— WHAT NEEDS TO BE DONE —
Scan the records below and copy every line that contains the string "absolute".

— Data excerpts —
**********
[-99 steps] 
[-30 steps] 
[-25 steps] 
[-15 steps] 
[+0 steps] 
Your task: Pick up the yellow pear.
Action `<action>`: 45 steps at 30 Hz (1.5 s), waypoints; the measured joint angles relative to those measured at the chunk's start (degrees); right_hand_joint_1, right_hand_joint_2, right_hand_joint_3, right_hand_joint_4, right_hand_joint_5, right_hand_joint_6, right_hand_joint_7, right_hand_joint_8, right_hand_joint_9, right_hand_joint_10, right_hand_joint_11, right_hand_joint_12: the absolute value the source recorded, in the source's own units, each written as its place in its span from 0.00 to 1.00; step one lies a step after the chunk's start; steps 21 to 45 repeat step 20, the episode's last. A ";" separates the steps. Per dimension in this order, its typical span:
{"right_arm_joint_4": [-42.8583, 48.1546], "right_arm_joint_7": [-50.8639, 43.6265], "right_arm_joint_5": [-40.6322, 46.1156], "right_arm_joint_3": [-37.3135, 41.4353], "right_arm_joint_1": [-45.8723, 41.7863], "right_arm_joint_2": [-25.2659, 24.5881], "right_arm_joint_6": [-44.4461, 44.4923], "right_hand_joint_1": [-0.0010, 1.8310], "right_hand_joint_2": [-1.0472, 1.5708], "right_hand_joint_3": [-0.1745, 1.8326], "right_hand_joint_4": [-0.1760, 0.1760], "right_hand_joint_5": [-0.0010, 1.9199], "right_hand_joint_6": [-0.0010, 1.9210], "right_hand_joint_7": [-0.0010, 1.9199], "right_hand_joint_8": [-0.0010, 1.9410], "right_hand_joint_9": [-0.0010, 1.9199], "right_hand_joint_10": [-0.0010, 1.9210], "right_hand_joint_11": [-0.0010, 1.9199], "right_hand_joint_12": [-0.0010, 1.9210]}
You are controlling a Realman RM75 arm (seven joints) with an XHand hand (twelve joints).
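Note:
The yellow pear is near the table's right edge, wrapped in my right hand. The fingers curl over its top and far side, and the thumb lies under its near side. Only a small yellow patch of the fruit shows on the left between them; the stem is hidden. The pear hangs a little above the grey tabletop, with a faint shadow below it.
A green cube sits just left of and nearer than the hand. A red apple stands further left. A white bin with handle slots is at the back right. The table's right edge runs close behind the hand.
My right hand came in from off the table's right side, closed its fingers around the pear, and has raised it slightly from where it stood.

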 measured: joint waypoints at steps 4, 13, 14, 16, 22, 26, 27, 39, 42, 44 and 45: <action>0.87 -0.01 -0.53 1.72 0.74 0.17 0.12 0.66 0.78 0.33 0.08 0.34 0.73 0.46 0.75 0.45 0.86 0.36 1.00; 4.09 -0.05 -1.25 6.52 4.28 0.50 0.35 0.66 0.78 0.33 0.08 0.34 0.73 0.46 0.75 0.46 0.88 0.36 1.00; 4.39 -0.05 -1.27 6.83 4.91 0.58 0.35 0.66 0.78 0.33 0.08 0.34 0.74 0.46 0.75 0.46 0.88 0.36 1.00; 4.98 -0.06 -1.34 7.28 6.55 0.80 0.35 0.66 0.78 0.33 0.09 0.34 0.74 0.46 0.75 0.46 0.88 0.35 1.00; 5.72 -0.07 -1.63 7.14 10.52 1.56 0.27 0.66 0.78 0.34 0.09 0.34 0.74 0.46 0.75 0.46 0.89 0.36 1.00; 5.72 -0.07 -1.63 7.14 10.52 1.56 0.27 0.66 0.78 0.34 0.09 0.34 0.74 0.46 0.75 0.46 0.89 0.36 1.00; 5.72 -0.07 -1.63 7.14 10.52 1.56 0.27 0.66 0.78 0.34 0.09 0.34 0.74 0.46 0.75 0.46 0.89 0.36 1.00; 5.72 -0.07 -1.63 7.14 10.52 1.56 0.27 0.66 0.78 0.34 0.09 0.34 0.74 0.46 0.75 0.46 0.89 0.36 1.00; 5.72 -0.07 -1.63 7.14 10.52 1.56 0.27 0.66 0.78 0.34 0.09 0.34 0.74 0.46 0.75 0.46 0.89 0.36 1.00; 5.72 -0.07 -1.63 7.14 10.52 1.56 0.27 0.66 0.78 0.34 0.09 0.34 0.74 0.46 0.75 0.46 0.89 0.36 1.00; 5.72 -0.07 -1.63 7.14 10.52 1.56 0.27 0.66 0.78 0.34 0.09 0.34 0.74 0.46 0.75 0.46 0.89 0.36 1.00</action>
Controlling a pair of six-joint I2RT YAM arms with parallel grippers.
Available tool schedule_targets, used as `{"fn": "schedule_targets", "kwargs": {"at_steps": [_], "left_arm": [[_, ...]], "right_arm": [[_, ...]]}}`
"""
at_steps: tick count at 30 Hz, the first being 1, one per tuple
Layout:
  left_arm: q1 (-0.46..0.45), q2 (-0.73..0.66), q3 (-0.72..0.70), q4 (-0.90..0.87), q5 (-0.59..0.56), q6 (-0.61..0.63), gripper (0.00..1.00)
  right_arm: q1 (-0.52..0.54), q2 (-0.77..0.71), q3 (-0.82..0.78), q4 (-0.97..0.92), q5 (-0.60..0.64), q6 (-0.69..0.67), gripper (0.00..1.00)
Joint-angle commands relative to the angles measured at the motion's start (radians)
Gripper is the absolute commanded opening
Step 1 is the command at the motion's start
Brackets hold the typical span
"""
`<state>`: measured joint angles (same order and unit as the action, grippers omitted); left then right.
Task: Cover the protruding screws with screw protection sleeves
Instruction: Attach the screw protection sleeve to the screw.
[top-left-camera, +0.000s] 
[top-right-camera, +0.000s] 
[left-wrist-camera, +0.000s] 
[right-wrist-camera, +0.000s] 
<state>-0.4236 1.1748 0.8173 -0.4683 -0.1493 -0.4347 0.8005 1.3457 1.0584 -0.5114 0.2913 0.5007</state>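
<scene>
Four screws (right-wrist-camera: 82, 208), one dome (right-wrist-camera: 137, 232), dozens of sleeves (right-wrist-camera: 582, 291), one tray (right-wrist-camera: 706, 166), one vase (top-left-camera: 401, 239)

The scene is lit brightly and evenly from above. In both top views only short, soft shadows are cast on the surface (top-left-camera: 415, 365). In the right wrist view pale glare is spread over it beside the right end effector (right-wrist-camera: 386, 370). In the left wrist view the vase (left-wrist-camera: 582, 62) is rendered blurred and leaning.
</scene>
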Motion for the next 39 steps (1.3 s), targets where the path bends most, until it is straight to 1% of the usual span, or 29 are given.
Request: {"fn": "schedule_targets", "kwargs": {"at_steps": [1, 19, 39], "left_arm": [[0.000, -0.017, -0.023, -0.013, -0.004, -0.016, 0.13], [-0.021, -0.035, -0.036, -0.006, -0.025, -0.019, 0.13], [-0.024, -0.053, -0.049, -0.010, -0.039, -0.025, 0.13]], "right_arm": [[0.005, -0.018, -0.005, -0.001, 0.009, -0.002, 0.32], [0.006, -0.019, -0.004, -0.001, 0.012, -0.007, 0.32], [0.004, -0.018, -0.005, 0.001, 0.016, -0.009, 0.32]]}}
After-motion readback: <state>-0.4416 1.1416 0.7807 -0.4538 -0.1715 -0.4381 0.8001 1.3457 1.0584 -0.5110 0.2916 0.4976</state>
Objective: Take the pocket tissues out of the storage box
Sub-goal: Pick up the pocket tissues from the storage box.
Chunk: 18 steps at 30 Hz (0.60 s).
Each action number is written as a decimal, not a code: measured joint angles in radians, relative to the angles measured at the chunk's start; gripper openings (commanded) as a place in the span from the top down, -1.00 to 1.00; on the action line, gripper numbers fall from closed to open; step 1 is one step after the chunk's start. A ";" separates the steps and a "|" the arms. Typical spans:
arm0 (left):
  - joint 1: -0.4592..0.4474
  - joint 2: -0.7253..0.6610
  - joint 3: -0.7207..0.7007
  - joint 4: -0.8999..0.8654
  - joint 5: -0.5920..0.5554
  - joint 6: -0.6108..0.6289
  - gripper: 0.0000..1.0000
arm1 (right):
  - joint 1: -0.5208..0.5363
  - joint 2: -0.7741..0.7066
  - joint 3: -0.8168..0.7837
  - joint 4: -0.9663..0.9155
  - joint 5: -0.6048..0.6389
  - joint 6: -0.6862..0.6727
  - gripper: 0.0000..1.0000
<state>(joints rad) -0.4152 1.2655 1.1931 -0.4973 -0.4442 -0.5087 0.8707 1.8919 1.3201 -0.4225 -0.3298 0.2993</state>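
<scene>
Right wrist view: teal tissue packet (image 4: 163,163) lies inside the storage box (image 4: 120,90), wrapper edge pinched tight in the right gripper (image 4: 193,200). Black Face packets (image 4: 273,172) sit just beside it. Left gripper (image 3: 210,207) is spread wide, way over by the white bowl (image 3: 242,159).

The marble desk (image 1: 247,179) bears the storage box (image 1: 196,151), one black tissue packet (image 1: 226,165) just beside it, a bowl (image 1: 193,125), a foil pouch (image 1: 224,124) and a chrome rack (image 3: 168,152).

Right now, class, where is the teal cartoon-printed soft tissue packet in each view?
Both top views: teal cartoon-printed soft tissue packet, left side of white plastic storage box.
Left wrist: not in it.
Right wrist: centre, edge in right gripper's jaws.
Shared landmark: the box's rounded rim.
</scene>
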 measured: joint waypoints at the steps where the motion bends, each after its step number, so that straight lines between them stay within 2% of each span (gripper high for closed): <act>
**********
— PROBLEM SOLUTION —
Action `<action>`: 45 steps at 30 Hz (1.5 s), waypoints; the measured joint angles relative to those measured at the chunk's start (degrees); right_hand_joint_1, right_hand_joint_2, right_hand_joint_3, right_hand_joint_4, right_hand_joint_5, right_hand_joint_6, right_hand_joint_7, right_hand_joint_8, right_hand_joint_9, right_hand_joint_10, right_hand_joint_11, right_hand_joint_12: the absolute value the source recorded, in the source's own units, each written as its place in its span from 0.00 to 1.00; step one lies a step after the chunk's start; steps 21 to 45 repeat step 20, the episode's last. A ";" separates the steps. Per dimension in this order, its typical span:
Gripper is the absolute commanded opening

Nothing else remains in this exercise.